With the holiday season just upon up, the tension of completing any outstanding affairs is building up and accompany us like an unwanted shadow. Mixed emotions are settling down. Perhaps you are being trapped in the hunt for the last minute Christmas gifts. Possibly you are trying to fight the feeling between what you truly want and calming down some other voids. Maybe you are calming down this nagging chatter in your head that want you to make sure that the next year is going to be different this time around. So you jump – into making yet another set of resolutions. The resolutions that have become a negative “downer word” almost synonymous with a broken promise. So eventually you settle for what you know and have as you limit your risk and strip down the possibilities.
As the possibility of slowing down looms on the horizon, I invite you to perhaps do something different as the year bows to an end. And before engaging in another New Year resolutions spin-off, stop for a moment and look back over the last twelve months. Maybe there were lots of changes for you in the passing year? Maybe it’s been a year of growing or nesting or exploring or letting go. Whatever’s happened this year, it’s got you to this point, right now. Exactly where you’re meant to be. But how would you know it if you have never allowed yourself to check it out? This is your gift to yourself. You have earned it. Pick up your pen and do some exploring. Your Best Year Ahead reflection form
What if you could start fresh and start it now and ditch The Resolution by making the New Year – The Year of Revolution!
A few things to keep in mind:
- Most big changes take, at the minimum, six attempts before succeeding at it. We have been programmed to accept that a resolution is something we can break anytime life gets a little bit tougher. A revolution is “easier” when supported by a conscious decision/choice/commitment -and more productive when new habit is worked through “a replacement therapy” rather than by just ditching an old one. According to scientific research, it takes about 21 days to form a new habit and 6 months to be embodied to your personality. Persistence is key.
- Think Year Round—Not Just On Day One (Jan 1st). Nothing big and significant happens in one day. When climbing a mountain—look for how far you’ve come, rather than how far you have to go. You are now just that much closer than when you first started. And you don’t have to wait until January of any year to do something either. There’s no reason you cannot make a “New Year Commitment” any time of the year for any reason at all.
- Share Your Commitment and Write It Down. It’s easier to let yourself down than someone else! How many of us are okay with breaking a promise to someone else? We are too afraid to do that. Then, why we are ok with breaking promises to ourselves? Imagine someone continuing to break promises to you, how long do they stay in your life? What – then – makes you do it to yourself? The answer probably is: nobody will ever know. Yeah, right! YOU will know. Find someone who will support you.
- Who is supporting you? Weed out non-supporters from your life. It is difficult and it is necessary – especially – when it is your family, your spouse, or a friend. Identify those who “help” you fail and those to make you succeed. Avoid surrounding yourself with those who are the life-long ‘saboteurs’, intentional or not. You are who you eat with and you are who you hang out with. Truly caring people will give you a hand when you are sliding down and won’t push you off the cliff.
- Put Written Reminders Everywhere.

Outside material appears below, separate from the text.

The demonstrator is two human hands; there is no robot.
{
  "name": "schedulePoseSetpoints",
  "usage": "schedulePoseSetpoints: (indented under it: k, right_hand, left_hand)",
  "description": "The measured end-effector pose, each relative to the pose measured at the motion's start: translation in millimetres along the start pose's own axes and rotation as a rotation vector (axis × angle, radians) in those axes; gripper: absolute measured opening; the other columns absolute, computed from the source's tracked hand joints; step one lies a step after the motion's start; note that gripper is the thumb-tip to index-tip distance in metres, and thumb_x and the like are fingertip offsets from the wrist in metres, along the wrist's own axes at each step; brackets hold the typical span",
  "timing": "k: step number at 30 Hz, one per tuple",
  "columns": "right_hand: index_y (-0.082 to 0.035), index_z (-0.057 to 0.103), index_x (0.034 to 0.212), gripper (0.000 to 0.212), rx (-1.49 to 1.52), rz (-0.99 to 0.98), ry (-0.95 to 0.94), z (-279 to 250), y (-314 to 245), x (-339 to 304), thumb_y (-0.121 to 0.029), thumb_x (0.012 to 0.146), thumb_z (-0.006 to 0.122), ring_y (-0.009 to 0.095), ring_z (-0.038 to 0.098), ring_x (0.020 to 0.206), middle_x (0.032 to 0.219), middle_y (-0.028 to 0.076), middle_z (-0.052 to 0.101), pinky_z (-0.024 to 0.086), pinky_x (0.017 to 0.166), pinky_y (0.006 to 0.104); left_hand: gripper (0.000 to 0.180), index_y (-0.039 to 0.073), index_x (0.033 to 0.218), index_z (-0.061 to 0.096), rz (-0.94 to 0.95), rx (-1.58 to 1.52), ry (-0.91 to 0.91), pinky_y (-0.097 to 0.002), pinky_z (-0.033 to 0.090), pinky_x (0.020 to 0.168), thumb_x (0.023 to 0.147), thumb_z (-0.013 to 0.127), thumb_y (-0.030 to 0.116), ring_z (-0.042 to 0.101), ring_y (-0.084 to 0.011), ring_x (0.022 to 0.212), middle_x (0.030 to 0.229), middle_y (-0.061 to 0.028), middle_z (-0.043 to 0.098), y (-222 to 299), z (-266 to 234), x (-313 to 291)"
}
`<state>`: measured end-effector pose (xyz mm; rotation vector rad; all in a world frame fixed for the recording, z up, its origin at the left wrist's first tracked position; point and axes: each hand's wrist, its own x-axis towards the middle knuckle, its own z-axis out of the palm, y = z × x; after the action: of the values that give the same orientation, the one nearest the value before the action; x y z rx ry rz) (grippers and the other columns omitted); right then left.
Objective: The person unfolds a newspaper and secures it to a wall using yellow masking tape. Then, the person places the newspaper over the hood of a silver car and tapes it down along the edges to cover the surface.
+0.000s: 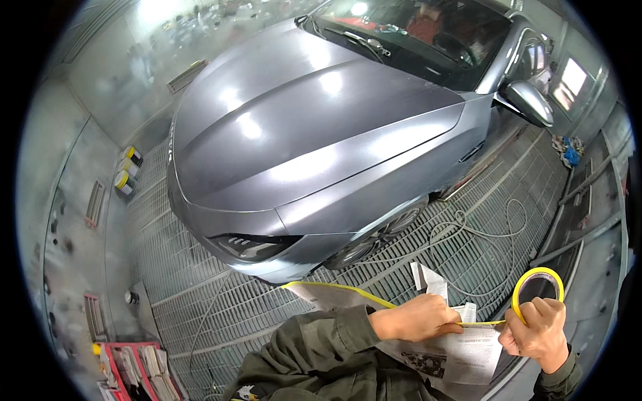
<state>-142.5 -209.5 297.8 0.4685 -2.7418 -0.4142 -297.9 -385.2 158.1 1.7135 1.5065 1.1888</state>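
My right hand [540, 332] grips a roll of yellow masking tape [560, 286] at the lower right. A strip of tape [483, 324] runs from the roll to my left hand [418, 317], whose fingers are closed on the taped edge of a newspaper sheet [471, 361]. The sheet hangs below both hands. More yellow-edged paper [328, 292] stretches left past my sleeve toward the car's front bumper; my forearm hides part of it. Just ahead stands a grey car [301, 140] with a front wheel [378, 240] and headlight [251, 247] facing me.
Slatted metal grating [194, 294] forms the floor. A pale hose [495, 230] lies coiled near the wheel. At lower left is a red rack [137, 371] of papers. Paint cans [125, 182] stand by the left wall, and crumpled rags [568, 152] lie at the right.
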Motion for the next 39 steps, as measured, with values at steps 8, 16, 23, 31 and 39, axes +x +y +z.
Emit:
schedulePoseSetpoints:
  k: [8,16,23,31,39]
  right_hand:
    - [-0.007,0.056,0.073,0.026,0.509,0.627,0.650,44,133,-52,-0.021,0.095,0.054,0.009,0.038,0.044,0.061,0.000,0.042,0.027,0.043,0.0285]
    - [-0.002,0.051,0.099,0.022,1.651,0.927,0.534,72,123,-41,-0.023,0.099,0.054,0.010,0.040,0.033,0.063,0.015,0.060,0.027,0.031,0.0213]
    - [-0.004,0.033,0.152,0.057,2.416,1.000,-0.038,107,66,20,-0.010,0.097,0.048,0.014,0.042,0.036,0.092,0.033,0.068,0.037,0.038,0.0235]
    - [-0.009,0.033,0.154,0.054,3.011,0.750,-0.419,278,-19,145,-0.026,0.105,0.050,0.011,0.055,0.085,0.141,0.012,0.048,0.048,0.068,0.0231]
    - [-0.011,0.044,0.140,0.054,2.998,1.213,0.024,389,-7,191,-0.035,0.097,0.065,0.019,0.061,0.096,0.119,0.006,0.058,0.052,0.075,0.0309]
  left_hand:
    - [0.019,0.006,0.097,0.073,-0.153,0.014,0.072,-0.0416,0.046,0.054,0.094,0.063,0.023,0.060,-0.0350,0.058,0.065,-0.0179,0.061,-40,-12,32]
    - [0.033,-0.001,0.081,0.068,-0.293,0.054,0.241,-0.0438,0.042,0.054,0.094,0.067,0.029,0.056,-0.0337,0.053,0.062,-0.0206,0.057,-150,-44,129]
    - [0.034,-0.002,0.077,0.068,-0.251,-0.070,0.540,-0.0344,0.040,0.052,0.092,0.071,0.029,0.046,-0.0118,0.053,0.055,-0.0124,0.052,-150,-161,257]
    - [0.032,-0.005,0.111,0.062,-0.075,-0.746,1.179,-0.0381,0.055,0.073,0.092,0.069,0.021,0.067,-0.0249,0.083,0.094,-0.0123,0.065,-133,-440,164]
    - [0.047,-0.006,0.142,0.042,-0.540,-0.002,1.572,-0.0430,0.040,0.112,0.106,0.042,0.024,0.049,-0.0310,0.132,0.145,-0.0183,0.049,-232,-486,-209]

Paper remembers, people forget; therefore write it down. Make a journal of your goals. Measure the progress. This will keep you accountable to yourself. Writing has a proven scientific brain- and habit-forming benefits that make things stick. You can dismiss anything in your head all day long, but if it is written down and plastered everywhere, you have to make a physical and conscious effort to throw it away.
- Invest In Your Res(v)olution?If it doesn’t challenge you, it won’t change you! Nothing rewarding comes easy or free. So what you put into it, is what you’ll get back.